Hi @Saad-6877 I've recently faced the same problem and successfully managed to pinpoint the malware file in the SharePoint database.

I strongly recommend that you test the actions on a staging/UAT environment first, before testing on a Live environment.

Also, please engage your SharePoint admin / database team / Incident Response team beforehand to assess the potential impact as well.


How I did it was:

1) Correlate the AV detection to the IIS logs. It should be +- a few seconds difference at most.

Filter for the user agent "MS+Search+6.0+Robot", or the configured user agent for your SharePoint crawler


2) Once you've managed to pinpoint the suspicious filename(s) you can search for the files in the SharePoint database using MSSQL Server Management Studio, under the AllDocs or Docs table. You should be able to find the file(s) location under the DirName column, then you can manually delete it.

AllDocs/Docs table shows the metadata and location of files.
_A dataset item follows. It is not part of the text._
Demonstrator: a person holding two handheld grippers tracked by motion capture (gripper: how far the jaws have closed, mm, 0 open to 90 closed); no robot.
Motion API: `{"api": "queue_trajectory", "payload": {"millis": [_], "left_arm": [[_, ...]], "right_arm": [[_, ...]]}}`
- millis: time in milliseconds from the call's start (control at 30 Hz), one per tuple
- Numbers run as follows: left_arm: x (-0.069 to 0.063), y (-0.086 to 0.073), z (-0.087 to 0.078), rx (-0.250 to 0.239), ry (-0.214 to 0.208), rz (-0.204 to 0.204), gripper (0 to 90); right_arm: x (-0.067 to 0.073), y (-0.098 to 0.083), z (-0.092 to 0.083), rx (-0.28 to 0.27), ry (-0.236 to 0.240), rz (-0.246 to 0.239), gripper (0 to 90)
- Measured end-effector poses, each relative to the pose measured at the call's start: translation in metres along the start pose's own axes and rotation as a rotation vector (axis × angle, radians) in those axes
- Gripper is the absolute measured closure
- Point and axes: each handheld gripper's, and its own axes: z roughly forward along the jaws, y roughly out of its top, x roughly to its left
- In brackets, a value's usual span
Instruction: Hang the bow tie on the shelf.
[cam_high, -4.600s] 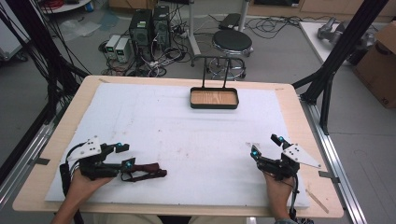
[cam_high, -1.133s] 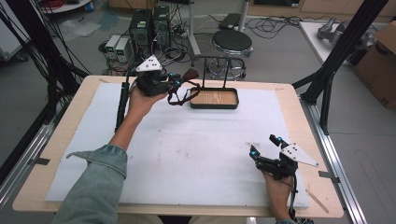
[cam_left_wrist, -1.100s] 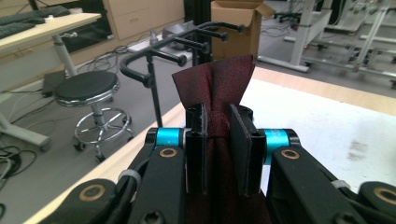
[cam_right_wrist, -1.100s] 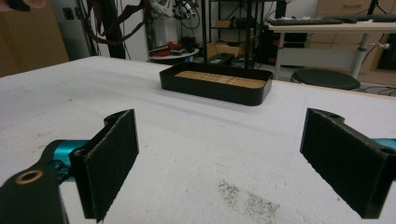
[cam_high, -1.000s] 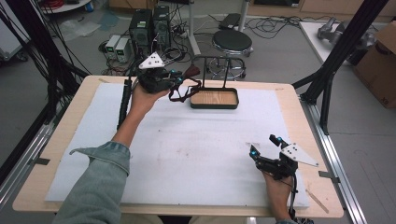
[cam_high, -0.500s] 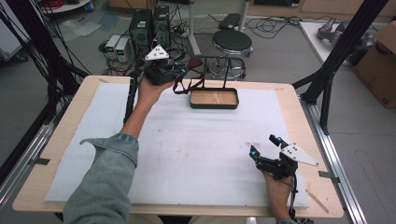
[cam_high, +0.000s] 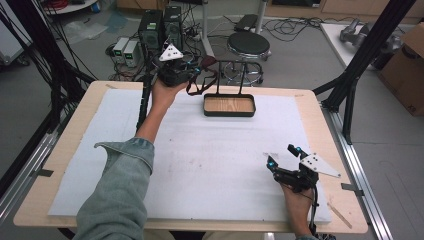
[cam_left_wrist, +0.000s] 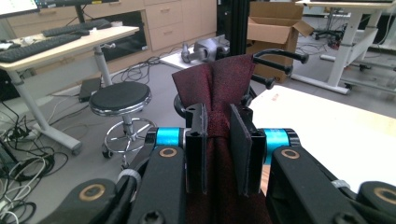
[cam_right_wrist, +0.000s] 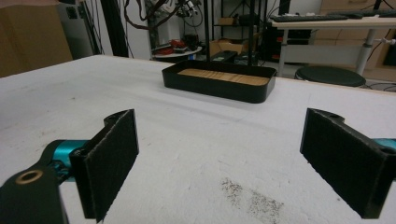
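Observation:
My left gripper (cam_high: 199, 69) is held up at the table's far edge, left of a black metal rack (cam_high: 239, 62), shut on a dark red cloth (cam_high: 207, 62). A loop of the cloth hangs below it. In the left gripper view the cloth (cam_left_wrist: 223, 80) rises between the shut jaws (cam_left_wrist: 218, 140), close to the rack's hooks (cam_left_wrist: 279, 54). Under the rack sits a black tray (cam_high: 229, 114) with a wooden floor. My right gripper (cam_high: 281, 156) rests on the mat at the front right, open. Its jaws (cam_right_wrist: 219, 158) stand wide apart and face the tray (cam_right_wrist: 217, 88).
A white foam mat (cam_high: 215, 165) covers most of the wooden table. Beyond the far edge stand a round stool (cam_high: 248, 45) and computer cases (cam_high: 160, 27) amid cables. Black frame posts (cam_high: 350, 85) rise at the right side.
The left gripper, with the dark red cloth, has gone from the front left of the table up to the far edge, then drifted right toward the rack. The right gripper has stayed put.

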Motion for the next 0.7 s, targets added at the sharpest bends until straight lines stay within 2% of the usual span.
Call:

You may run into instances where there is the DirName is blank, so you'll need step 3


3) If you can find the specific malware filename in the AllDocs/Docs table, search for that Id in the DocStreams table, under the DocId column

It seems that the AllDocs/Docs Id can be correlated to the DocStreams table's DocId column.

Delete the row where the malicious file is


Again, I strongly recommend that you test the actions on a staging/UAT environment first, before testing on a Live environment.

Also, please engage your SharePoint admin / database team / Incident Response team beforehand to assess the potential impact as well.